» **Data below**
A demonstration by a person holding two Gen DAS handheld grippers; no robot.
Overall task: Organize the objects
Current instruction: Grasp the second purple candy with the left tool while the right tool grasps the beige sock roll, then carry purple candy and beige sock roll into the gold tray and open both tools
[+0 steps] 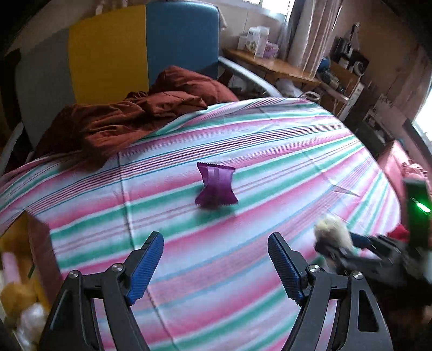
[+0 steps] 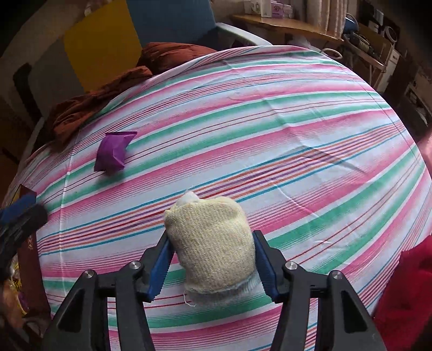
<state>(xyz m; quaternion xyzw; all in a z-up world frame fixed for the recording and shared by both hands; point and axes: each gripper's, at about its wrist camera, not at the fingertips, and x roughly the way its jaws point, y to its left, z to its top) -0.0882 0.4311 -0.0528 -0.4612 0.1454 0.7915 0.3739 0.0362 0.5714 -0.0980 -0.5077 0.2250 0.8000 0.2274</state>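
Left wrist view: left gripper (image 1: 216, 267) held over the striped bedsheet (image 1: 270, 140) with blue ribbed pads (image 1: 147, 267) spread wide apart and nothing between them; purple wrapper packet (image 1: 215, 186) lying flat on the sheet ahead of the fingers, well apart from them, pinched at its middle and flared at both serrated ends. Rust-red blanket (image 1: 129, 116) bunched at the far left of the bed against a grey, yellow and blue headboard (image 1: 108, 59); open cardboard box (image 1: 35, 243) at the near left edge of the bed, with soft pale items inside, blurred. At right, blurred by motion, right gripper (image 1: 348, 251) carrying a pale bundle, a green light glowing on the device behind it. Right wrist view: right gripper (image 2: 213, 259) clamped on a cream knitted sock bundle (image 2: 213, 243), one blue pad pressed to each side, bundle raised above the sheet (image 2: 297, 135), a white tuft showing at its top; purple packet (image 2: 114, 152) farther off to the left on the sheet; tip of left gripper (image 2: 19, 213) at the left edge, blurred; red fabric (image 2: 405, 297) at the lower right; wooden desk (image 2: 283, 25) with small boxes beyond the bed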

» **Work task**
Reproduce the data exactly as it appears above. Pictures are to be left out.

» **Exercise solution**
A demonstration by a person holding two Gen DAS handheld grippers; no robot.
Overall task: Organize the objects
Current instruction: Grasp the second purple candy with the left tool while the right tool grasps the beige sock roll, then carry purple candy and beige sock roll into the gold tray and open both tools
[+0 steps] 
[+0 steps] 
<state>(xyz m; quaternion xyzw; all in a z-up world frame fixed for the recording and shared by both hands; point and axes: each gripper's, at about its wrist camera, not at the fingertips, and x roughly the way its jaws point, y to its left, z to its top) -0.0882 0.4311 -0.0528 -0.4612 0.1454 0.7915 0.3739 0.0362 0.5714 -0.0980 -0.5077 0.2250 0.8000 0.2274</state>
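Left wrist view: left gripper (image 1: 216, 267) held over the striped bedsheet (image 1: 270, 140) with blue ribbed pads (image 1: 147, 267) spread wide apart and nothing between them; purple wrapper packet (image 1: 215, 186) lying flat on the sheet ahead of the fingers, well apart from them, pinched at its middle and flared at both serrated ends. Rust-red blanket (image 1: 129, 116) bunched at the far left of the bed against a grey, yellow and blue headboard (image 1: 108, 59); open cardboard box (image 1: 35, 243) at the near left edge of the bed, with soft pale items inside, blurred. At right, blurred by motion, right gripper (image 1: 348, 251) carrying a pale bundle, a green light glowing on the device behind it. Right wrist view: right gripper (image 2: 213, 259) clamped on a cream knitted sock bundle (image 2: 213, 243), one blue pad pressed to each side, bundle raised above the sheet (image 2: 297, 135), a white tuft showing at its top; purple packet (image 2: 114, 152) farther off to the left on the sheet; tip of left gripper (image 2: 19, 213) at the left edge, blurred; red fabric (image 2: 405, 297) at the lower right; wooden desk (image 2: 283, 25) with small boxes beyond the bed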

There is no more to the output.